This new play by Poet Laureate Carol Ann Duffy, takes place in the days following the Brexit vote and interweaves real public testimonials with speeches from party leaders
Rufus Norris has been quite explicit that he would be failing in his responsibility as artistic director of the National Theatre if he did not attempt to deal with the biggest change in Britain in a generation – the vote to leave the European Union. He has also been quite clear that the play he commissioned had to start by listening to the people of Britain – and had to end up being an effective piece of theatre. It sounded like a circle that could not be squared but in the end My Country is a far better work than we had any reason to expect.
It may not offer much in the way of revelation, but it is compassionate, funny and insightful. For that much of the credit most go to Norris’s collaborator, the poet laureate Carol Ann Duffy, who has shaped random interviews gathered from around the country into a coherent and highly effective whole.
Her conceit is that Britannia has convened a meeting of some of her constituent parts – Caledonia, Cymru, South-West, North-East, Northern Ireland, East Midlands – in order to discuss the significance of the Brexit vote. Her plea is that the representatives of the "spirits and hearts" of the land, will listen to what is being said; the audience are involved as witnesses to the words.
If it all sounds a bit grave, the flair of Norris’s deft and fleet-footed production is revealed from the moment that Britannia marches in, her plumed helmet poking out of the top of her shopping bag, and starts rearranging a bland conference room while switching the sound system through a selection of the national airs.
Each area is represented by a single actor, who in turn provides the many, varied voices of the region, speaking them verbatim, with all their natural hesitations and emphasis. Britannia herself mimics the politicians and leaders, including an uncanny blustering Boris and a splayed-legged Farage.
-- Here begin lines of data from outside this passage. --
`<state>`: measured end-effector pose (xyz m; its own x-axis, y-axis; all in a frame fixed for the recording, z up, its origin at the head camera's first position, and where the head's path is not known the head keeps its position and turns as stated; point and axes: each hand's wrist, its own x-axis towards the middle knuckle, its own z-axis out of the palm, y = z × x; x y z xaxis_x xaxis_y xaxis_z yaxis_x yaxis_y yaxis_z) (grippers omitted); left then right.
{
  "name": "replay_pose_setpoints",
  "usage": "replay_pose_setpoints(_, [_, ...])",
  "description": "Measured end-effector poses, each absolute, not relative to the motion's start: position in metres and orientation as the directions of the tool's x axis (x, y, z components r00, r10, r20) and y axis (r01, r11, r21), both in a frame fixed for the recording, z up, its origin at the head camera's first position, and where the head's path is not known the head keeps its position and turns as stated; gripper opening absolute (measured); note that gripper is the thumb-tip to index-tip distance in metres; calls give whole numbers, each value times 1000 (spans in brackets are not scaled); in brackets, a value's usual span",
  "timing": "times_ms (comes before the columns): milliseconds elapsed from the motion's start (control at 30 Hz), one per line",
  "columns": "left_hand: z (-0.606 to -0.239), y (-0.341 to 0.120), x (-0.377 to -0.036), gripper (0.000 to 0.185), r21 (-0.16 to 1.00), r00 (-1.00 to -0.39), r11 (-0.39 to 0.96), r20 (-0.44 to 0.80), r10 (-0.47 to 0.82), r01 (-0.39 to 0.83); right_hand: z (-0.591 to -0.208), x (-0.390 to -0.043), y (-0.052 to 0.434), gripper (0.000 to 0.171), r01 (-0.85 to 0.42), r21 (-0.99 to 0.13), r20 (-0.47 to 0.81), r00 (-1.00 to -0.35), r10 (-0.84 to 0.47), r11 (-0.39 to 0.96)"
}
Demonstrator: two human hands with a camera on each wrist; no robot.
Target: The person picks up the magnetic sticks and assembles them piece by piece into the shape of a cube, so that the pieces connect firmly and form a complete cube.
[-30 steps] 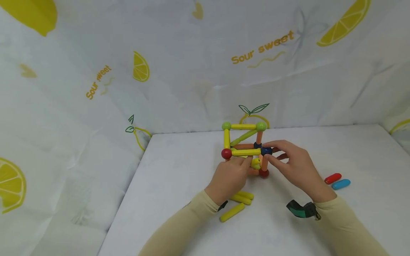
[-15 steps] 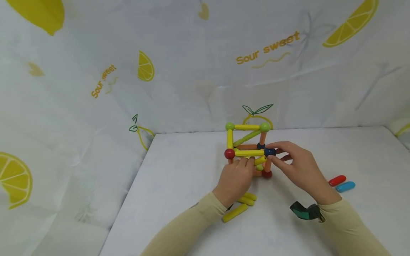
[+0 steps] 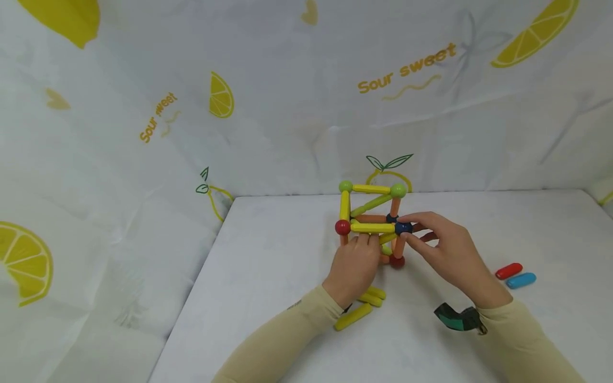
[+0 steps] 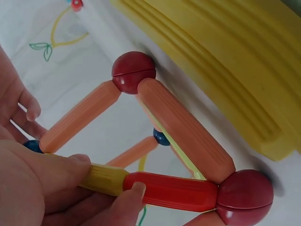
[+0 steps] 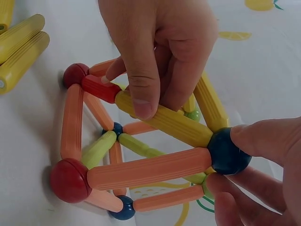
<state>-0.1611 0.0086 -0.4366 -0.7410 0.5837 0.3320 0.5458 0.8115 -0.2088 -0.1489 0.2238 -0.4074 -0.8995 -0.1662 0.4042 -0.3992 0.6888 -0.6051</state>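
1. When we look from the left side, we see the white cloth with yellow lemon pictures hanging behind the white table.
2. Near the front of the table lie loose yellow plastic sticks, just beside our left sleeve.
3. Our left hand reaches into the cube-shaped toy frame made of plastic sticks and round balls, which stands in the middle of the table near the back.
4. That hand has its thumb and fingers curled round a yellow stick that slants across the frame.
5. One end of the yellow stick meets a short red stick, and the red stick touches a dark red ball at a corner.
6. The other end of the yellow stick touches a dark blue ball.
7. Our right hand pinches that dark blue ball between thumb and fingertips at the right corner of the frame.
8. Orange sticks and two green balls are also part of the frame.
9. Far to the right, a red capsule-shaped piece and a blue capsule-shaped piece lie side by side on the table, well apart from the frame.
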Motion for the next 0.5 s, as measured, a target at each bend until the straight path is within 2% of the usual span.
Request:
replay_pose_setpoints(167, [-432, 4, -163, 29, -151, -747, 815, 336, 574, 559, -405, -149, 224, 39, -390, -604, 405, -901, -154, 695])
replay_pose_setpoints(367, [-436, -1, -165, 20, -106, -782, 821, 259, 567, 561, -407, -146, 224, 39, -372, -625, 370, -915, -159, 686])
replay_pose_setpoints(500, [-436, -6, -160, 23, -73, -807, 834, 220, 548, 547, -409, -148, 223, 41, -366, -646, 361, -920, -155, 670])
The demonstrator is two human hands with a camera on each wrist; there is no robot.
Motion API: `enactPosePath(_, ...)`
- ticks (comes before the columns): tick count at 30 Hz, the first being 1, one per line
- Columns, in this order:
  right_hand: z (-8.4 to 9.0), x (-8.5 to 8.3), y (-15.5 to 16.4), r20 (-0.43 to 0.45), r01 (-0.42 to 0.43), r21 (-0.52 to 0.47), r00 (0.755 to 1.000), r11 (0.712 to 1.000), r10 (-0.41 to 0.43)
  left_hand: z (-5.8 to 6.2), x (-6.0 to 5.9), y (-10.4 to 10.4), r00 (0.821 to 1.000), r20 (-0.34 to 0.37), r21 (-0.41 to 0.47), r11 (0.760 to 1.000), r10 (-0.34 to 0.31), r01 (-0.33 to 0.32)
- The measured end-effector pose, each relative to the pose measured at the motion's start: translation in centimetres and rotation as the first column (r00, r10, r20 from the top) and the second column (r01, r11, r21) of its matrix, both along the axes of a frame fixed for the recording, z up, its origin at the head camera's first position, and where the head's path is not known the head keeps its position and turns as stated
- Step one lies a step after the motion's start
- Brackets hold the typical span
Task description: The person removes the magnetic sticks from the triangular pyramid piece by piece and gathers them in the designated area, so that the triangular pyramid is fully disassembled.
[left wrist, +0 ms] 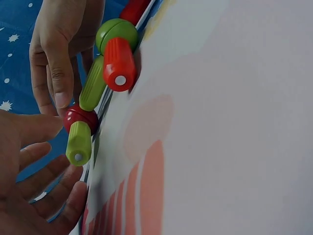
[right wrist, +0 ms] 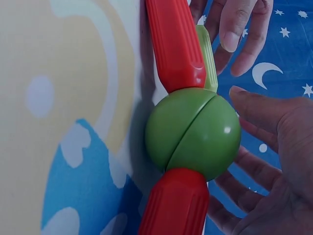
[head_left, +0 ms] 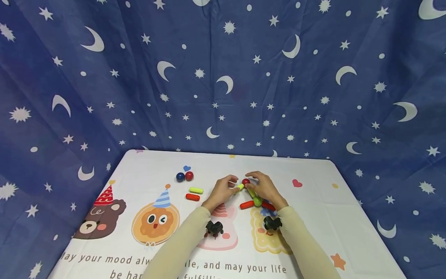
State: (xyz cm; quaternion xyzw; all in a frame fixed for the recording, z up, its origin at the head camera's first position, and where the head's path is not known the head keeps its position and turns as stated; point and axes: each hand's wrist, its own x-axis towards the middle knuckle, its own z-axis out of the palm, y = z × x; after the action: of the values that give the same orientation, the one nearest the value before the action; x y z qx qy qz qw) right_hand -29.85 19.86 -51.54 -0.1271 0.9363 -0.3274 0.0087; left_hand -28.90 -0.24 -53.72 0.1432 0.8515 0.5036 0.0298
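A joined set of toy balls and rods lies on the table. Its red ball [head_left: 246, 181] carries one short yellow-green rod [left wrist: 79, 143] and connects through a second yellow-green rod [left wrist: 93, 83] to a green ball [right wrist: 195, 132]. Two red rods, one left [head_left: 247, 205] and one right [head_left: 268, 206], stick out from the green ball. My left hand [head_left: 223, 190] is beside the first yellow-green rod, fingers spread, thumb close to the red ball; contact is unclear. Over the second rod, my right hand [head_left: 264, 188] has relaxed fingers near the red ball and grips nothing.
Left of my hands lie a loose blue ball [head_left: 180, 177] and a red ball [head_left: 189, 176] side by side. Nearer are a loose yellow-green rod [head_left: 196, 190] and red rod [head_left: 192, 197]. A printed white cloth [head_left: 278, 166] covers the table; a blue starry curtain [head_left: 244, 128] hangs behind.
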Motion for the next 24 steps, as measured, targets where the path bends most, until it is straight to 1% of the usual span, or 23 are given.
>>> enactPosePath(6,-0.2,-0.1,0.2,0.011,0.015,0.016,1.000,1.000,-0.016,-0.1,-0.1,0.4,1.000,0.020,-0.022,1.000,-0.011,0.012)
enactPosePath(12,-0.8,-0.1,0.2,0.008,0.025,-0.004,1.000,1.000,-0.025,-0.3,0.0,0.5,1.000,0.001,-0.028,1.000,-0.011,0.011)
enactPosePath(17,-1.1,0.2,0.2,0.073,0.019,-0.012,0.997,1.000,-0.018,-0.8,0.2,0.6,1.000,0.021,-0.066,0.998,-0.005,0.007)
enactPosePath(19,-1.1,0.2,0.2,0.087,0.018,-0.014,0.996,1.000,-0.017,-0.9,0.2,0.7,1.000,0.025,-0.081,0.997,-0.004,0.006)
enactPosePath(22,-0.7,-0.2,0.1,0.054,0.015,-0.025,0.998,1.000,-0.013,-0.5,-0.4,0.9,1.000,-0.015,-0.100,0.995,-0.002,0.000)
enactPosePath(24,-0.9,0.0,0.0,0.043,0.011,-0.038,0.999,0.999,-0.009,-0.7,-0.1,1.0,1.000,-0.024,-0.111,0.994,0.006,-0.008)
As the evening unfolds, familiar themes emerge, grouped by Duffy into clearly delineated sections; the EU, patriotism, hardship. Over and over again the sense that Britain has changed irreversibly for the worse is heard: in the voice of a shepherd who can no longer care properly for her flock as well as the woman who doesn’t see anyone like her among her neighbours. The sense of injustice – of the Somali refugee who is given luxurious accommodation while the hard-working Midlander is not afforded any help – runs alongside other voices that are ashamed of our new attitude to refugees. The text is even-handed.
Duffy herself intervenes to reveal Britannia’s weariness, and to carve a central section of celebration of difference – a feast where each constituent part of the land offers its own produce, its own dances, celebrates itself as part of a whole.
The play is often very funny, always very warm. The voices are gently treated, allowing the multiplicity of Britishness to fill the stage, encouraging empathy and a willingness to understand. By the close, when Katrina Lindsay’s set fills with yellow light as a new, different Britain dawns after the vote, there is a plea for good leadership, but not much more. This is a night for reflection rather than a call to arms.
The journey is interesting, however, and it is a pleasure to take it in the company of actors as good as Seema Bowri, Cavan Clarke, Laura Elphinstone, Adam Ewan, Penny Layden, Stuart McQuarrie and Christian Patterson who fill a small space with the whole of the disunited kingdom.
My Country: A Work in Progress runs at the National Theatre until 22 March before touring the UK.